Os vinhos posicionam-se nos segmentos médio e médio-alto, precisamente onde a empresa, que vende 750 mil euros nesta categoria, considera existirem maiores oportunidades de crescimento. “Apostamos numa comunicação direta e personalizada”, diz Celso Pereira, enólogo da Caves Transmontanas, em entrevista ao Hipersuper, acrescentando que, para combater a sazonalidade associada ao consumo desta bebida, a comunicação incide sobre a facilidade com que os espumantes combinam com a gastronomia portuguesa.
A empresa exporta cerca de 25% da produção para sete mercados: Brasil, EUA, Países Baixos, Suíça, Suécia e Espanha.
Caves da Montanha: o segundo maior produtor de espumante em Portugal
A Caves da Montanha, que se assume como o segundo maior produtor de espumante em Portugal.
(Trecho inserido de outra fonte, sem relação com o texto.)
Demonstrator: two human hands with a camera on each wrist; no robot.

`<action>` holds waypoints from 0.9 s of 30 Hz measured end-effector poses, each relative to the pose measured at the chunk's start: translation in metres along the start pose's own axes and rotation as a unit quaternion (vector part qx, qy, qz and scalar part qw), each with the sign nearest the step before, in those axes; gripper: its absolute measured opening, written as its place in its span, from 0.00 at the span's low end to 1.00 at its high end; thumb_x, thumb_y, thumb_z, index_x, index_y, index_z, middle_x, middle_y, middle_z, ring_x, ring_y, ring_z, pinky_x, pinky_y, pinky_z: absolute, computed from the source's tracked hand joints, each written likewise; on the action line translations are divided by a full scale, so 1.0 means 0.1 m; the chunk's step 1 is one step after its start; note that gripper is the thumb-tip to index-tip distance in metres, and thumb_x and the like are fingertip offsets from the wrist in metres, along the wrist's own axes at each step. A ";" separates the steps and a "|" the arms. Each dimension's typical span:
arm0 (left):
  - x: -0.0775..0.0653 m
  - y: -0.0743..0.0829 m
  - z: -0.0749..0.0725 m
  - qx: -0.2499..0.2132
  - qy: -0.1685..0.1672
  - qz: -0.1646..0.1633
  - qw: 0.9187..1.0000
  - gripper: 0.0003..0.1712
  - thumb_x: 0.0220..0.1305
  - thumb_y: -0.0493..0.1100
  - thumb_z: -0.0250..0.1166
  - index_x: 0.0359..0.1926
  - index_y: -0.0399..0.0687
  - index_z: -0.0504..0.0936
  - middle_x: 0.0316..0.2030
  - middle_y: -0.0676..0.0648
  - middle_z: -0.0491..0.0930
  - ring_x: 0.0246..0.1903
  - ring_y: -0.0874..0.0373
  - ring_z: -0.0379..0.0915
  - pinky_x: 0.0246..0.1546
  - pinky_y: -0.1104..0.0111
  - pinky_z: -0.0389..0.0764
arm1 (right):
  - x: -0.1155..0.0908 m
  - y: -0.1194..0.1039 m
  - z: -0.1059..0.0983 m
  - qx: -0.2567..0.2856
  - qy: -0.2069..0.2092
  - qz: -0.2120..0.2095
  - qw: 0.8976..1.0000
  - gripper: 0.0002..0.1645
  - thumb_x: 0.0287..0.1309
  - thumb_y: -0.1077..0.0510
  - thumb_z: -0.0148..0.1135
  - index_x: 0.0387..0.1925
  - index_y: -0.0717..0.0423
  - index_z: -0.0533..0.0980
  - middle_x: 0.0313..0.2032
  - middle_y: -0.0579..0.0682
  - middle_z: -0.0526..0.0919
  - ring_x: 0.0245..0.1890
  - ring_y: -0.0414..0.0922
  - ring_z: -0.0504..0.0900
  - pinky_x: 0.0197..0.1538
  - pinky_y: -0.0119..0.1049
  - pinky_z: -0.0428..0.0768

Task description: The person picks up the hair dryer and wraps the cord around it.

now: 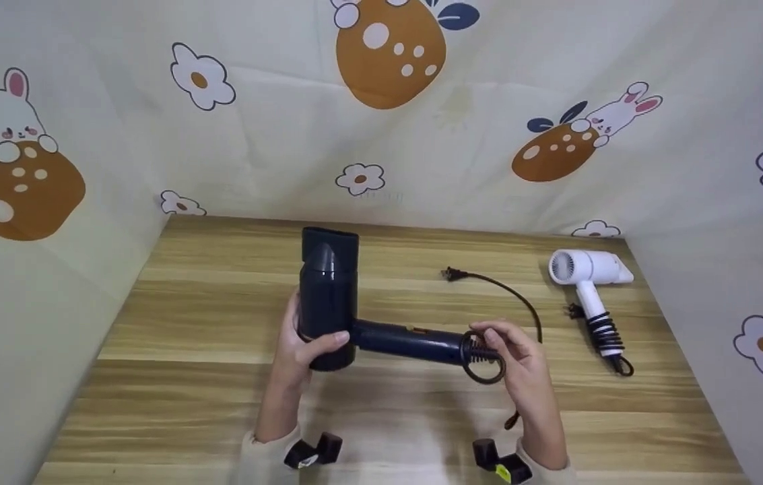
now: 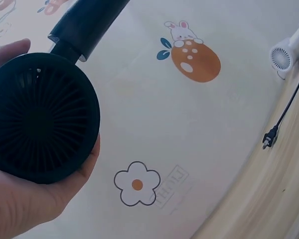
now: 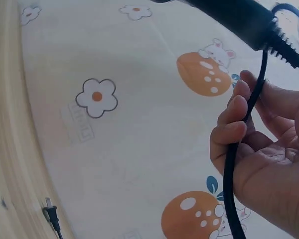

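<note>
A dark navy hair dryer [image 1: 328, 303] is held up over the table, its flat nozzle [image 1: 330, 244] facing the back wall and its handle [image 1: 415, 341] reaching right. My left hand [image 1: 292, 351] grips the barrel, thumb across its near side; the left wrist view shows the round rear grille [image 2: 38, 119]. At the handle's end, my right hand [image 1: 524, 367] pinches the black cord [image 3: 230, 172], which loops beside the ribbed strain relief [image 3: 284, 47]. Part of the left hand's fingers is hidden behind the barrel.
The cord's two-pin plug [image 1: 454, 273] lies on the wooden table [image 1: 186, 303] behind the right hand. A white hair dryer [image 1: 590, 267], its black cord [image 1: 605, 332] wound round the handle, lies at the right. Patterned fabric [image 1: 273, 135] encloses the back and sides.
</note>
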State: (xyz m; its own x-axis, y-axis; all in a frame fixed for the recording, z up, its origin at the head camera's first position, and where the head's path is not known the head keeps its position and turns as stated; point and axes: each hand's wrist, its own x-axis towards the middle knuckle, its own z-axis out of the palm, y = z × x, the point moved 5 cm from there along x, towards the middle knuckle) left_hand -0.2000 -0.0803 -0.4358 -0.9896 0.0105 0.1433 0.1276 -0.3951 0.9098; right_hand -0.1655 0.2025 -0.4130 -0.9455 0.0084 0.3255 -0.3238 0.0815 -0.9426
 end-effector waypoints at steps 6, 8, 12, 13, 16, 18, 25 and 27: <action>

A empresa vende anualmente 2,5 milhões de garrafas de espumantes e faturou 24 milhões de euros no ano passado.
Tem três marcas de espumantes produzidas através do método clássico e produz ainda marcas próprias de algumas cadeias de distribuição. A A. Henriques é a marca mais antiga da empresa da Bairrada e alberga néctares com estágios em garrafa de dois anos. A Montanha é a marca mais jovem e conta com um conjunto de referências, cada uma delas com produções anuais entre 10 e 30 mil garrafas. E a Montanha Real reúne espumantes com cinco a dez anos de estágio em garrafa. “Os espumantes mais antigos, devido à evolução do tempo, tornam-se mais complexos e com sabores mais próximos do pão e do fermento, enquanto os mais jovens sabem mais a fruta fresca”, vinca Alberto Henriques, diretor geral da Caves da Montanha, em declarações ao Hipersuper.
As castas utilizadas na produção são Maria Gomes, Bical, Cerceal, Arinto, Malvasia, Chardonnay, Pinot Noir e Baga. “A casta típica da Bairrada é a Baga. Uma casta que, após envelhecimento, oferece vinhos mais complexos, com mais taninos, são espumantes com características muito especiais”, garante.
A empresa comercializa “algumas centenas de milhares de garrafas” nos principais mercados de exportação. “É um número pouco significativo. Para a dimensão do mercado internacional podemos dizer que cobrimos alguns nichos”, ressalva Alberto Henriques, dando conta que nas feiras convivem com empresas que exportam 50 milhões de garrafas. “50 milhões de garrafas não vendem os espumantes portugueses todos juntos”, acentua.
A empresa aposta numa estratégia complementar para trabalhar os canais de distribuição on e off trade. “As grandes superfícies têm vindo a ganhar cada vez mais peso no consumo, até porque este tipo de produto no canal Horeca tem IVA a 23%, enquanto o vinho é taxado a 13%”, frisa Alberto Martins, salientando que esta diferença faz a escolha pender para o vinho. Por outro lado, a partir de determinado patamar de preço, o consumidor opta pelo espumante de Champagne, porque, além de “qualidade, está a comprar status, glamour, imagem, ostentação”.
Deste modo, as vendas da Caves da Montanha têm vindo gradualmente a transferir-se do canal horeca para as grandes superfícies que já representam mais de metade do negócio. “Mesmo na exportação, indiretamente vai parar ao supermercado”, sublinha.